Ten years later, Sean has fallen in love with one of the ladies, and lures them all together to make a play for her heart.
“And hilarity ensues,” Taylor said. “I get beat up, I get drug out of the closet, I get tied up, they gag me and blindfold me, it’s a comedy!”
Taylor said a big appeal of the role was the physicality.
“I don’t have a physical life,” he said. “I sit down and push paper on my desk and argue with people. So it’s fun to get to do stuff like this where I’m sneaking around and getting tied up and knocked unconscious.”
Taylor said he’s worked with the Kenai Performers for seven or eight years, where he has occasionally taken on other very physical roles. He said the biggest was Lord Farquaad in “Shrek,” where he spent almost all of the time on his knees, “aside from one scene where I stood up and tap danced.”
Shirnberg said Williamson “wrote this play to kind of give women a voice when they’re going through the different changes in life.”
Shirnberg said she’s actually communicated with Williamson over email and Facebook.
“We did one of his last year, “The Old Folks Are Revolting,” and he started following our Facebook page,” she said. “He’s very active in the publicity of his events.”
She chose to produce “Menopause Made Me Do It” because it’s written for an older audience.
“We tend to do things for younger audiences,” Shirnberg said. “As we all are aging we are looking for things that not only hold our interests as actors but the community’s interest as the community ages.”
Choosing the play had nothing to do with last year’s production of “The Old Folks Are Revolting,” Shirnberg said, it’s just an interesting coincidence.
The cast being almost entirely women was a major draw, “because we always have more women come out than men,” she said.
Zopf-Schoessler said the play is “just ridiculous.” The playwright wrote the script with his wife while she was going though menopause.
“If you need a laugh and if you’ve ever known anyone who’s gone through menopause, this is the play for you,” she said.
Sanborn said the play would be “very different” than what folks are used to seeing.
“I think it makes light of something that is maybe not the most glorious part of womanhood,” Brewster said.
The play is described as PG-13, because “it has a couple of swears in it.”
“It’s mostly for grown-ups,” Zopf-Schoessler said.

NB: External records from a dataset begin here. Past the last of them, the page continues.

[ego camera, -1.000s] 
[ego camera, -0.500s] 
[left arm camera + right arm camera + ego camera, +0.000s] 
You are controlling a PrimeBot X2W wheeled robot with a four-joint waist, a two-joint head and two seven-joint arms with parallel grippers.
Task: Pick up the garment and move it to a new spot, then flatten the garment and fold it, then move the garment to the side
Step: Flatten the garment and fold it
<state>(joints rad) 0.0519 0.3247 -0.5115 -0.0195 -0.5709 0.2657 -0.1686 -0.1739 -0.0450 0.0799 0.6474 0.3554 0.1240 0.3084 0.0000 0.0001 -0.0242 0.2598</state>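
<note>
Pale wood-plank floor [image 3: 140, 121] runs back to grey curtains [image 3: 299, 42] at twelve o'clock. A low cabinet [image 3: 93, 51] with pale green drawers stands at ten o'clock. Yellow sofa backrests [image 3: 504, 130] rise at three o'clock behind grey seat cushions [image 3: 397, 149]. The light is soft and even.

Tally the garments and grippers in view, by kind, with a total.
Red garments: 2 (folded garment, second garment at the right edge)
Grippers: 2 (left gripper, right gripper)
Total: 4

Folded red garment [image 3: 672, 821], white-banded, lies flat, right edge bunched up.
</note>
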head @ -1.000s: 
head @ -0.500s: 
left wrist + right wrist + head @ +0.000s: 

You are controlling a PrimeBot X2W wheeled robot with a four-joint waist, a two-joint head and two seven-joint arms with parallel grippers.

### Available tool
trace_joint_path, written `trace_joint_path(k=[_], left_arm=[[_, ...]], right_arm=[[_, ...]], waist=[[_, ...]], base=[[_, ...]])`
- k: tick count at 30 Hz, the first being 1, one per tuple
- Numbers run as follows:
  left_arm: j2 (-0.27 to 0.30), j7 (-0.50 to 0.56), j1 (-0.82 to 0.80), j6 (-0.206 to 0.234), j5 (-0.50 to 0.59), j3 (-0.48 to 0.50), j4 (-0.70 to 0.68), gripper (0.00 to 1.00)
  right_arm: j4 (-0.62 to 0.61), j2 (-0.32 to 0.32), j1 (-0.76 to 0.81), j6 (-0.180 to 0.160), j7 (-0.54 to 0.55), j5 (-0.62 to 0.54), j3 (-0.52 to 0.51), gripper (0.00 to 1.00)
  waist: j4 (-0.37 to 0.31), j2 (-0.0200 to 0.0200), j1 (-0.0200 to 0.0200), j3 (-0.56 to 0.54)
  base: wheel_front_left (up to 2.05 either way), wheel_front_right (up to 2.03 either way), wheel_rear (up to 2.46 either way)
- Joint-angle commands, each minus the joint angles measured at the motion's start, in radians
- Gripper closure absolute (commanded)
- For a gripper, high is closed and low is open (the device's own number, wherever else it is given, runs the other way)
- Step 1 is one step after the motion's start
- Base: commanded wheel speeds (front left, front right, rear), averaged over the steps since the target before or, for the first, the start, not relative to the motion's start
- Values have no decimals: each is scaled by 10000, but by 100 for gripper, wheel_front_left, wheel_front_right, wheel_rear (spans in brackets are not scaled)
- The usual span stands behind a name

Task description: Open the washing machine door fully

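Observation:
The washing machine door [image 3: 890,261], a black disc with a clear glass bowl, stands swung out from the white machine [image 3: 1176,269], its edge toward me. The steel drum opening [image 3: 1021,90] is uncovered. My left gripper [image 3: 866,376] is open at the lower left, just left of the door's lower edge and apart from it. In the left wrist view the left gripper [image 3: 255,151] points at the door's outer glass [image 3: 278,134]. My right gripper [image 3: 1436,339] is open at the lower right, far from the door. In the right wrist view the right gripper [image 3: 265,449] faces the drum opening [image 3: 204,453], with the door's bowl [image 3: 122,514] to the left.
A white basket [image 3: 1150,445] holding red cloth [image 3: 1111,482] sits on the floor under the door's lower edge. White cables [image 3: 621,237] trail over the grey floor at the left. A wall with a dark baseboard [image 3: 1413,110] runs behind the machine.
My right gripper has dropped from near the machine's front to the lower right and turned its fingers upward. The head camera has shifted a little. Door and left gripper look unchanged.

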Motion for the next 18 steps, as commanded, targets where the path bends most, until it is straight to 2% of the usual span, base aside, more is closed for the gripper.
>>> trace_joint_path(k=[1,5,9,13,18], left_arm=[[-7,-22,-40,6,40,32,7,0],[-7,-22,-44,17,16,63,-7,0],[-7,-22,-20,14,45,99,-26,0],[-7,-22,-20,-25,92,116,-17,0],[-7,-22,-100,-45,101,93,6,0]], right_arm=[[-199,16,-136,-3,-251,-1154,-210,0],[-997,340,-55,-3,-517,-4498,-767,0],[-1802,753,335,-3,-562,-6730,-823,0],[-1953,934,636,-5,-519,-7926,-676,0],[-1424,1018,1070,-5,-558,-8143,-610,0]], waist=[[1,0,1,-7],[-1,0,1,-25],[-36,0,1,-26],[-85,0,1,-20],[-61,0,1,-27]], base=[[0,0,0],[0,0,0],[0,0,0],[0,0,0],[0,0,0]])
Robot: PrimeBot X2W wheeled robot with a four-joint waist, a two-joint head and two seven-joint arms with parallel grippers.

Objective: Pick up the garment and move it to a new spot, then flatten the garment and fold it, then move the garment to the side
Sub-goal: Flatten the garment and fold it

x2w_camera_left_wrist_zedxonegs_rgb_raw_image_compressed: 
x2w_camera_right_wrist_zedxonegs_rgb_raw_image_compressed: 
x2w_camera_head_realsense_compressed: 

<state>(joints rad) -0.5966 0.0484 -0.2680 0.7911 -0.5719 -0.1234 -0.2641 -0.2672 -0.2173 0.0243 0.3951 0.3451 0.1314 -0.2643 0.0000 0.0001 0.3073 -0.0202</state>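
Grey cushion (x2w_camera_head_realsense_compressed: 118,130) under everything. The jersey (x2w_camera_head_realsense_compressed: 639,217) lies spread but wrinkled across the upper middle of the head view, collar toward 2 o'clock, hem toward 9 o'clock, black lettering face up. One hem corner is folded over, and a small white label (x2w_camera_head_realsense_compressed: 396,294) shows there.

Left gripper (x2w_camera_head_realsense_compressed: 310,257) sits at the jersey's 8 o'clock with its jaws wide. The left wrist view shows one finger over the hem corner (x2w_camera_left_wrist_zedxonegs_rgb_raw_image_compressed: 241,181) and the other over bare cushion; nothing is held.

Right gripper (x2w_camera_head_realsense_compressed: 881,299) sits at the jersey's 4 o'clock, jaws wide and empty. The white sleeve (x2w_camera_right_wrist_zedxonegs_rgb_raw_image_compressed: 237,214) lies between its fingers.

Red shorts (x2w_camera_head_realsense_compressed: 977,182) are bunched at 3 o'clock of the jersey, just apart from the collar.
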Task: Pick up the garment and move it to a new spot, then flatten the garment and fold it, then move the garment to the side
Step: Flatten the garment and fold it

Taylor said he hoped the play will cheer people up.
“We’ve had so much rain lately … If it’s going to be raining, you might as well be inside and see something funny.”
“The world is what it is, and everyone needs a good laugh,” Stein said. “Even if the word menopause scares you, you shouldn’t be scared of us.”
“Come out and support your local arts and we will entertain you,” Shirnberg said.
“Menopause Made Me Do It” is directed by Shirnberg’s daughter Rheaona Shirnberg, and will be shown Friday, Saturday and Sunday for the next three weekends in the Kenai Performers’ black box theater behind Subway on Kalifornsky Beach Road.
Shows will be Sept. 16-18, Sept. 23-25, and Sept. 30-Oct. 2 at 7 p.m. on Fridays and Saturdays and at 2 p.m. on Sundays.
More information can be found at kenaiperformers.org, where tickets can also be purchased for $20.